Member of Parliament, Rajya Sabha
- In office 10 April 2020 – 9 April 2026
- Constituency: Assam

Founder and President of Anchalik Gana Morcha
- In office June 2020 – January 2026
- Preceded by: "Office Established"
- Succeeded by: "Office Abolished"

Editor of Asomiya Pratidin, Prag News, Aji and Natun Samay
- In office N/A–2020
- Preceded by: N/A
- Succeeded by: N/A

Personal details
- Born: 1952 (age 73–74) Jorhat, Assam, India
- Party: Assam Jatiya Parishad (since December 2025)
- Other political affiliations: Independent (before June 2020)
- Parent(s): Late J. N. Bhuyan (Father), Late Aidhan Bhuyan (Mother)
- Website: https://www.india.gov.in/my-government/indian-parliament/shri-ajit-kumar-bhuyan

= Ajit Kumar Bhuyan =

Indian journalist and politician (born 1952)

Ajit Kumar Bhuyan (born 1952) is an Indian politician and former journalist and author who served as a member of Rajya Sabha from Assam from 2020 till 2026 and the founder and president of Anchalik Gana Morcha since 2020. He is also a former editor of the Asomiya Pratidin, Aji (Assamese Daily), Natun Samay, and Prag News.

==Personal life==
Ajit Kumar Bhuyan was born in Jorhat, India in 1952. He had his early schooling in Amguri High School, in Sibsagar district, Assam and attended college in Sibsagar College. Before he could graduate, he joined the Dainik Janambhumi, published from Jorhat, as a sub-editor. While still working as a sub-editor, he earned his BA degree from Jhanji Hemnath Sarma College, Sivasagar.

== Political life ==
In June 2020 Ajit Kumar Bhuyan formed a regional political party, Anchalik Gana Morcha (Regional People's Front), as its chief convenor.

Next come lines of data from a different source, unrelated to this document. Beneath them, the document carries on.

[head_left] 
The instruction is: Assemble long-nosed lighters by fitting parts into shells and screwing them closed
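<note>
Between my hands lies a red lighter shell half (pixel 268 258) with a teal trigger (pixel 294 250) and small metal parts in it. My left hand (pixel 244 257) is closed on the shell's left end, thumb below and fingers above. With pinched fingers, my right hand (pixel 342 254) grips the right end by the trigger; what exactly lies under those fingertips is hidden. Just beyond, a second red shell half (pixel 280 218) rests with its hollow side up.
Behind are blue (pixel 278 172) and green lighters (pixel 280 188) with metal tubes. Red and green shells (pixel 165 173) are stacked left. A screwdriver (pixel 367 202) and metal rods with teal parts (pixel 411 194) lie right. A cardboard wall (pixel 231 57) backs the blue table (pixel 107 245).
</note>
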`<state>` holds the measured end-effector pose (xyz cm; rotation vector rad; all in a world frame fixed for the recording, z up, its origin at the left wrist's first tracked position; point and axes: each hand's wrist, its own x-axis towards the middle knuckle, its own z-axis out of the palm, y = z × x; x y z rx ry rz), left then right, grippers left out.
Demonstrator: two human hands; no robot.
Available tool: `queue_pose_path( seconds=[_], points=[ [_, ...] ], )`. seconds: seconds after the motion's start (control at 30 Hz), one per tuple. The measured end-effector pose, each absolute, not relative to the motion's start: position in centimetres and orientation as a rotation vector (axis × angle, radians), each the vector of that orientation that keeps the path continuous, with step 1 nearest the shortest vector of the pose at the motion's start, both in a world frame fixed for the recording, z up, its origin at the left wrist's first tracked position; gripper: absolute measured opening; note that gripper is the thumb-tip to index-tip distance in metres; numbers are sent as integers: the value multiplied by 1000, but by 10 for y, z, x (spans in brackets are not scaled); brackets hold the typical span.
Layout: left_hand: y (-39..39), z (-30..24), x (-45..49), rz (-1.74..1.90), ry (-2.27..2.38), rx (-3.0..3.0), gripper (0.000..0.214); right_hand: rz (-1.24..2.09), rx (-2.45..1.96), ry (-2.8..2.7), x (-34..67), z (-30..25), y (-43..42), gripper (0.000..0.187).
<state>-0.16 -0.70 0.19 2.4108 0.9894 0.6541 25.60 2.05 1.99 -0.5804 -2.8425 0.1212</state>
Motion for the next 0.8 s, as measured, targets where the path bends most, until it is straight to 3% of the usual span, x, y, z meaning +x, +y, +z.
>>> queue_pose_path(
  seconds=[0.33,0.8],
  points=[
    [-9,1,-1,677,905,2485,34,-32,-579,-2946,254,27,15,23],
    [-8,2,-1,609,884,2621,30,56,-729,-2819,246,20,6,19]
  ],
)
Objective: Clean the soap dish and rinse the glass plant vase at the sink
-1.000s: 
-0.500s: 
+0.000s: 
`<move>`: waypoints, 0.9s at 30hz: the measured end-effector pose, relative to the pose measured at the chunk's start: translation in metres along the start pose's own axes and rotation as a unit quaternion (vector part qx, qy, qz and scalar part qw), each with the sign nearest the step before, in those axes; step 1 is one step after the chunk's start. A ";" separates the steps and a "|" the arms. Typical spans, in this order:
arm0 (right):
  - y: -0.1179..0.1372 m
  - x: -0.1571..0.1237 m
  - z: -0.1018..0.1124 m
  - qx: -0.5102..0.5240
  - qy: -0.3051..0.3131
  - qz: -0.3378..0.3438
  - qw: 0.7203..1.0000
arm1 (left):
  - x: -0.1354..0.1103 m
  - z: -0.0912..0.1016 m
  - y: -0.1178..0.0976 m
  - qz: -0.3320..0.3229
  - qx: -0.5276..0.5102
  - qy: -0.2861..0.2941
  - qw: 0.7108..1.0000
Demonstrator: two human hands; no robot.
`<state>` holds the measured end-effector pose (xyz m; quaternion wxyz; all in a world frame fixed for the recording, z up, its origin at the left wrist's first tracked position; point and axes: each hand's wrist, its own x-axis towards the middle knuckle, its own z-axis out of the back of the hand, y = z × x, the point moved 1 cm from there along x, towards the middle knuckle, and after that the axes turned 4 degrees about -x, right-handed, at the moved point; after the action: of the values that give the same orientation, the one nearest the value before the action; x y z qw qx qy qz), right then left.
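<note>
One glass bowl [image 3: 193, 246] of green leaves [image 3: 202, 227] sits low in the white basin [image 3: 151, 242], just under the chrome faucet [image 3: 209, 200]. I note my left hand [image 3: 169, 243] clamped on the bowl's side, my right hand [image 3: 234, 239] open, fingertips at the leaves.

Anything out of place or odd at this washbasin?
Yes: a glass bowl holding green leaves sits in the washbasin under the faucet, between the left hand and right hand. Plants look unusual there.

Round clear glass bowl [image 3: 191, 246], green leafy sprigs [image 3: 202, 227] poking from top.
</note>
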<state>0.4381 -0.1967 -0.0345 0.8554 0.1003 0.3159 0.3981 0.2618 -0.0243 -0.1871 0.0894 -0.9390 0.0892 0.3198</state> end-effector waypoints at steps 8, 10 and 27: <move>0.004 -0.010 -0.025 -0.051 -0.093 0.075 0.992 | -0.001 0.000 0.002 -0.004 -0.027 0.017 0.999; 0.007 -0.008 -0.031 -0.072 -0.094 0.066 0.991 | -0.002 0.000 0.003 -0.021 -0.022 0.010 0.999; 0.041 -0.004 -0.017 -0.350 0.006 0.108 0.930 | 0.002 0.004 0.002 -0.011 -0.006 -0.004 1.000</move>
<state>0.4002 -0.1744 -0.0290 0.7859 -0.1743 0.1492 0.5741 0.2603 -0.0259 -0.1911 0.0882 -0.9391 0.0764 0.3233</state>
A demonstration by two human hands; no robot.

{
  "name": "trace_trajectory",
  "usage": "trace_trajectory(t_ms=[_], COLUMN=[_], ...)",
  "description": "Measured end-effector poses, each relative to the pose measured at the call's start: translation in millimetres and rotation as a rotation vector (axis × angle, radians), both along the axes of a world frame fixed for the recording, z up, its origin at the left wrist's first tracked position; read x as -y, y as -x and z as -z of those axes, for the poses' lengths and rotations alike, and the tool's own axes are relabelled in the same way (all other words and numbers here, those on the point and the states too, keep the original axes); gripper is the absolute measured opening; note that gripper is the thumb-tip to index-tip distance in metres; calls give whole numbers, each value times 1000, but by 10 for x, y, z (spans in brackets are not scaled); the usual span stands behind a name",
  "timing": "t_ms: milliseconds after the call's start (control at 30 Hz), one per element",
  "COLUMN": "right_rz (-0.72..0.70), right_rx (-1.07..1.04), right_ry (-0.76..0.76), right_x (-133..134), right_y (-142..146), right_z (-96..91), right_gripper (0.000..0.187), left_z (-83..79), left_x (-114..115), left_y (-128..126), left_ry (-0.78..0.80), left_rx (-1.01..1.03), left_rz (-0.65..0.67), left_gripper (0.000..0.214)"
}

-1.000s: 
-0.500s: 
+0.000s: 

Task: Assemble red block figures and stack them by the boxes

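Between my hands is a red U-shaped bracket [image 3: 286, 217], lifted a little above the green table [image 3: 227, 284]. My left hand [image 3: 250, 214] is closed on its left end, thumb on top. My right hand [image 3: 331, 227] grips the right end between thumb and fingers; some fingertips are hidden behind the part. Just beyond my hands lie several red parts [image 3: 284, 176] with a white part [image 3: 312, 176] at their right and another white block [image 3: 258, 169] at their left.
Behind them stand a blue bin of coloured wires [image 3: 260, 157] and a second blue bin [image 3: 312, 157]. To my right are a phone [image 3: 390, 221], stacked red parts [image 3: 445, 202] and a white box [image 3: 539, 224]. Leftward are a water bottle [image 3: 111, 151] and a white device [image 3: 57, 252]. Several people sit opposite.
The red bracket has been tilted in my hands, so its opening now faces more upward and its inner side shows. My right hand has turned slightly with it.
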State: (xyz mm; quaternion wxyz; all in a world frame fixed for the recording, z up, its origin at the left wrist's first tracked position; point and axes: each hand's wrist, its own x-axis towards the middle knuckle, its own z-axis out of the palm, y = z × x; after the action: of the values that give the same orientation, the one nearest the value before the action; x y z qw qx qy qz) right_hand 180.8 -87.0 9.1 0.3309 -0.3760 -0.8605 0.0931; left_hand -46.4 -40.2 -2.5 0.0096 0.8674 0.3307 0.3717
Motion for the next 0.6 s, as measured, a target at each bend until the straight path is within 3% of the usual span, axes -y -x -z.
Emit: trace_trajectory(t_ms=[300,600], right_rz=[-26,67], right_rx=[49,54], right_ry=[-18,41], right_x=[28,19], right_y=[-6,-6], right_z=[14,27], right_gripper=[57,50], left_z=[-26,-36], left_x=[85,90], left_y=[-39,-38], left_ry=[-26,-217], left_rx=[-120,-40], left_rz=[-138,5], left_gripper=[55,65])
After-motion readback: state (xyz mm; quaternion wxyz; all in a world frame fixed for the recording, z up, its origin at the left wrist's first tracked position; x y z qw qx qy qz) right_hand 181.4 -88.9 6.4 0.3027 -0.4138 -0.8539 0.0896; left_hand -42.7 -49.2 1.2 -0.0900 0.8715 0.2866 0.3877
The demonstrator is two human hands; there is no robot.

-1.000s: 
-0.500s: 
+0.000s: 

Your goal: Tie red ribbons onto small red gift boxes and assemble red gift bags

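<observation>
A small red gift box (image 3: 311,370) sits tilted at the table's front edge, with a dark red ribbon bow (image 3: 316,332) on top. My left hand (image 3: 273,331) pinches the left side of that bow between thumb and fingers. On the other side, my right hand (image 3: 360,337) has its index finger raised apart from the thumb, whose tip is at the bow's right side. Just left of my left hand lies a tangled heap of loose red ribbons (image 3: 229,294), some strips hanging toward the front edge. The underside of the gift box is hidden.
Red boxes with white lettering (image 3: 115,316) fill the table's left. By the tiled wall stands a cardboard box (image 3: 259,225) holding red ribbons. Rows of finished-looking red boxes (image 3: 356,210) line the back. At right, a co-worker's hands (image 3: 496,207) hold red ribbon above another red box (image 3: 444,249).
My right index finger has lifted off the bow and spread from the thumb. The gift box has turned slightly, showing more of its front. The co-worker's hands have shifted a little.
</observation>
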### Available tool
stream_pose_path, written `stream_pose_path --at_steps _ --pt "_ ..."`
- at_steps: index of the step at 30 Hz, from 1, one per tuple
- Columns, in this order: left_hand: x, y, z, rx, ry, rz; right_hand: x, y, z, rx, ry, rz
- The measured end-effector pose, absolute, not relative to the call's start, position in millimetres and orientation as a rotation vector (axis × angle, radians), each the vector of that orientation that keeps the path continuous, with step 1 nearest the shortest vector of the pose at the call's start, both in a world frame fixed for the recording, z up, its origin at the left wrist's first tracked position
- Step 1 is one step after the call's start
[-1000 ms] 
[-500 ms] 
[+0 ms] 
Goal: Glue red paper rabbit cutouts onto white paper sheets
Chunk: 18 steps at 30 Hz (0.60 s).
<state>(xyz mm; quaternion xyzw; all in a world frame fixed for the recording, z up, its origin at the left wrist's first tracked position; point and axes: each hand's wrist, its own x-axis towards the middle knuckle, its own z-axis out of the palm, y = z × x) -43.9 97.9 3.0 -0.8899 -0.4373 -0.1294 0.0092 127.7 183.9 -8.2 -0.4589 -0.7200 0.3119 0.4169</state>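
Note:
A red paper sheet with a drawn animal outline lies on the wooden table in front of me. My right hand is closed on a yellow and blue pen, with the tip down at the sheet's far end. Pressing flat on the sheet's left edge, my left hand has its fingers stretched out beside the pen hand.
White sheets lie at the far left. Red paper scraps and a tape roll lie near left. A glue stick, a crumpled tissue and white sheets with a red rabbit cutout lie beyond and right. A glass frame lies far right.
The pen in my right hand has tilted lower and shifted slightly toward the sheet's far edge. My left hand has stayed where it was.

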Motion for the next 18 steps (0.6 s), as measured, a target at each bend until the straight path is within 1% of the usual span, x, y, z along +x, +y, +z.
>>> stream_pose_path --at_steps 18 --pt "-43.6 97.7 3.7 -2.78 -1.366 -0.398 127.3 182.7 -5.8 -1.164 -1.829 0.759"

He has said in a press conference after his election that Citizenship (Amendment) Act, 2019 (CAA) was the reason behind joining politics. His candidature was supported by the Indian National Congress and All India United Democratic Front. Tarun Gogoi and Badruddin Ajmal were present during his nomination. Mr Bhuyan is a fierce critic of CAA introduced and passed in the Indian parliament by the Narendra Modi led Bharatiya Janata Party Government.